> EXERCISE GOAL: How many of the lines in the data contain "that"? Give only the number.

> RECORDED DATA:
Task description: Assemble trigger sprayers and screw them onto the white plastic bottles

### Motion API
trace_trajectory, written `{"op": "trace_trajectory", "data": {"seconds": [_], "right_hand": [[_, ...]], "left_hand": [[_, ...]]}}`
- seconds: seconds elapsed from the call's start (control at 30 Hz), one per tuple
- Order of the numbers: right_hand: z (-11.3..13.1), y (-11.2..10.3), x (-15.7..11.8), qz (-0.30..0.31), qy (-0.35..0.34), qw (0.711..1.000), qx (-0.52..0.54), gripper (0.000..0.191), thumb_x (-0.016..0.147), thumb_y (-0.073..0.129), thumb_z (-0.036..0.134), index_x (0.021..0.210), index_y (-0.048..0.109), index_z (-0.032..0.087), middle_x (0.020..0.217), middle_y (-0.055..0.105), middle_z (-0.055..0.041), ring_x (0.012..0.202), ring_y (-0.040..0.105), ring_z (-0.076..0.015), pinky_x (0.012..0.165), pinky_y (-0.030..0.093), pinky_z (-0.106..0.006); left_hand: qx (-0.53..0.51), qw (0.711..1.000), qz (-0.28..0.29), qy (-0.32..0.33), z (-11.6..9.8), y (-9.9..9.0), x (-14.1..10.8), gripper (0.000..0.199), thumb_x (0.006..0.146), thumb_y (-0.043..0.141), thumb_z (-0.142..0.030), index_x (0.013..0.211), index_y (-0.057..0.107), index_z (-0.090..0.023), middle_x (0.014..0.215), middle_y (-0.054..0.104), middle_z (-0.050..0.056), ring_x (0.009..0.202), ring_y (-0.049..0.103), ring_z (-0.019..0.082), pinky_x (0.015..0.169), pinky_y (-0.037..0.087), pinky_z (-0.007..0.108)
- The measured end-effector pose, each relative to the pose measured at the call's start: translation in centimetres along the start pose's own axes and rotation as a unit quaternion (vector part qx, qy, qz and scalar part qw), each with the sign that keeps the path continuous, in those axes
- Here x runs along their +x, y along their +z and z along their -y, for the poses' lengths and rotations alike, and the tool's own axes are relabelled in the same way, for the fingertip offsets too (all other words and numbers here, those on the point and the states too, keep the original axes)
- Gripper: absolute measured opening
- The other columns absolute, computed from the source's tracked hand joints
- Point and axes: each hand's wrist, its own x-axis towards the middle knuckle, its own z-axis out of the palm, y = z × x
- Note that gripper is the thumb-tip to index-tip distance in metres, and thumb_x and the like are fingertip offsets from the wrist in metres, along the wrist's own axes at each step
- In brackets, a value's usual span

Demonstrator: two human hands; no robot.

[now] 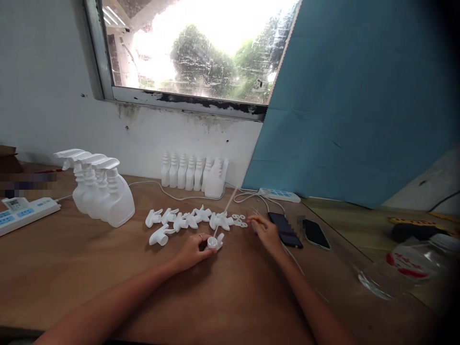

> COMPLETED TASK: 2